What you should do → Filter the entries that follow, copying every line in which the word "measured" appears.

Supplied data →
▶
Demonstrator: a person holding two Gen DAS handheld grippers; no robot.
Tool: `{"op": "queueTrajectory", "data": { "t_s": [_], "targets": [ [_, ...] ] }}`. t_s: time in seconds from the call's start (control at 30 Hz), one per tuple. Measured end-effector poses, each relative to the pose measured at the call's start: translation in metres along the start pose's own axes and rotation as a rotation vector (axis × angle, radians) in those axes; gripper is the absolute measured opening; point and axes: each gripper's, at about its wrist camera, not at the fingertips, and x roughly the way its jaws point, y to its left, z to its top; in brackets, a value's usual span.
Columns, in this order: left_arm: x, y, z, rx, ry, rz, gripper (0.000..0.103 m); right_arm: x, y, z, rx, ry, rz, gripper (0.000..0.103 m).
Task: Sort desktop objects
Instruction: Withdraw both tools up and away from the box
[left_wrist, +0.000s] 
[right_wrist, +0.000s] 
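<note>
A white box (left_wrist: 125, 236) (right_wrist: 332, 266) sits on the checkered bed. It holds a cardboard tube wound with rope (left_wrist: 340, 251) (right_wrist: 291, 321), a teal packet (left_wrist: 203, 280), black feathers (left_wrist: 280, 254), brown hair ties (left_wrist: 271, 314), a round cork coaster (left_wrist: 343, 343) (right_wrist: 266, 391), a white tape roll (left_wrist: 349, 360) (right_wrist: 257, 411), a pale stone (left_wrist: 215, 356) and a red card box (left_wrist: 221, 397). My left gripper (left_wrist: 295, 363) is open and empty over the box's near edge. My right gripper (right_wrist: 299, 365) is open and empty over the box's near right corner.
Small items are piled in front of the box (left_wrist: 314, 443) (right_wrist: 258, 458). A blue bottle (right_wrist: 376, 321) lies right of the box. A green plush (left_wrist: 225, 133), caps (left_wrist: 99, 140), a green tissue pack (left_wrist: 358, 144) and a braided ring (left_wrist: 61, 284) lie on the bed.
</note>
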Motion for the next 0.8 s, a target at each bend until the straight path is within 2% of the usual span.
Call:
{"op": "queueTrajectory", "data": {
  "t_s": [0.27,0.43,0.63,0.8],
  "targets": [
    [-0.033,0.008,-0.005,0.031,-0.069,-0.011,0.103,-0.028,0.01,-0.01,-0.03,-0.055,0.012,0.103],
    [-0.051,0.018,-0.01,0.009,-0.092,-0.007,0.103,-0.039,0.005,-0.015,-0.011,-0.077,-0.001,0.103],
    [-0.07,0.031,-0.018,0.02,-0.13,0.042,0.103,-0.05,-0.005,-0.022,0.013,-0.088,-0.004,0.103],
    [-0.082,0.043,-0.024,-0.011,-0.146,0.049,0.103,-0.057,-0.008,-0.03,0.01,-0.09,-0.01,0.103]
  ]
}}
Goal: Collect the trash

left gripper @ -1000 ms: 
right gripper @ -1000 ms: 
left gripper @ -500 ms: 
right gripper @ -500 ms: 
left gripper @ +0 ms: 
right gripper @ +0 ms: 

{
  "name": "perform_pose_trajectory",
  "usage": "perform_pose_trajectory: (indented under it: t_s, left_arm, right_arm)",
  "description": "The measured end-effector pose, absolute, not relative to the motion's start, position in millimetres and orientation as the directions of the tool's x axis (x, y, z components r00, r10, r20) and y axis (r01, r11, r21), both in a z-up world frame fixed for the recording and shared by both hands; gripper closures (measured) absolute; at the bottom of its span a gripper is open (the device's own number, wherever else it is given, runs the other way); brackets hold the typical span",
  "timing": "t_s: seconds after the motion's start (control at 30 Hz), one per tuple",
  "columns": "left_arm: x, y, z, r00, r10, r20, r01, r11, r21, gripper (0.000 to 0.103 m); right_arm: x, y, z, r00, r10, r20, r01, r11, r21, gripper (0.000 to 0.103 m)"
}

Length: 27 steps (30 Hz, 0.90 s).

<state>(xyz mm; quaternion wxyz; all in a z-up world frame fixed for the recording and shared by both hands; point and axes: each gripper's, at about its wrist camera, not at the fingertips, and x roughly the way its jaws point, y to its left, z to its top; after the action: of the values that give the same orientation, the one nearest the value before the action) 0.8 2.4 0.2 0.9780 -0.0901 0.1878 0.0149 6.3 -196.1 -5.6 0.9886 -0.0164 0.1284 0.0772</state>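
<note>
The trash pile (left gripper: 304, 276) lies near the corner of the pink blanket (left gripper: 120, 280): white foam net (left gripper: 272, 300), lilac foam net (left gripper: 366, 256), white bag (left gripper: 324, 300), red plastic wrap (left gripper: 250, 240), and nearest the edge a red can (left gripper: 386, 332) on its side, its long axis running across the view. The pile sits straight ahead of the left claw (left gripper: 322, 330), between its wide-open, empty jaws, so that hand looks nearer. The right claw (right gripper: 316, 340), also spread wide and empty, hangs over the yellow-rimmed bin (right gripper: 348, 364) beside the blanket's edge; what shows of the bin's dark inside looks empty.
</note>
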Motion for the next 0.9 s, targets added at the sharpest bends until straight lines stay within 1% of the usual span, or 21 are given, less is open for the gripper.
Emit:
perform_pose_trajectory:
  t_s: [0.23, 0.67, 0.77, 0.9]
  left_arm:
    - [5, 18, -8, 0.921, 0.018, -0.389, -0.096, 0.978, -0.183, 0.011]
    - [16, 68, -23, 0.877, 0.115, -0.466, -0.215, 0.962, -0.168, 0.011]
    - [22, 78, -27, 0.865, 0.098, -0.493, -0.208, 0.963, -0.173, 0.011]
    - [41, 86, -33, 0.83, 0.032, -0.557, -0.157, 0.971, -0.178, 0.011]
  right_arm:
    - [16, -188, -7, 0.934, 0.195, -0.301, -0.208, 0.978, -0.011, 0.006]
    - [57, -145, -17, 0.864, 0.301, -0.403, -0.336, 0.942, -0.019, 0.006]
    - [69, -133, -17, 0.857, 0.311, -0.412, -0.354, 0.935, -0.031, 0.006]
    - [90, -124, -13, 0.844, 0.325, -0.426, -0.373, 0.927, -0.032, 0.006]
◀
Response area →
Tool: `{"op": "queueTrajectory", "data": { "t_s": [_], "targets": [ [_, ...] ] }}`. t_s: time in seconds from the call's start (control at 30 Hz), one per tuple. Measured end-effector poses, each relative to the pose measured at the call's start: translation in metres along the start pose's own axes and rotation as a rotation vector (axis × angle, radians) in those axes; gripper is the absolute measured opening; point and axes: each gripper's, at about its wrist camera, not at the fingertips, and x roughly the way its jaws point, y to its left, z to its top; in brackets, a value's usual span.
  "description": "The measured end-effector pose, absolute, not relative to the motion's start, position in millimetres and orientation as the directions of the tool's x axis (x, y, z components r00, r10, r20) and y axis (r01, r11, r21), both in a z-up world frame fixed for the recording and shared by both hands; gripper closures (measured) absolute; at the bottom of its span a gripper is open (the device's own number, wherever else it is given, runs the other way); brackets hold the typical span",

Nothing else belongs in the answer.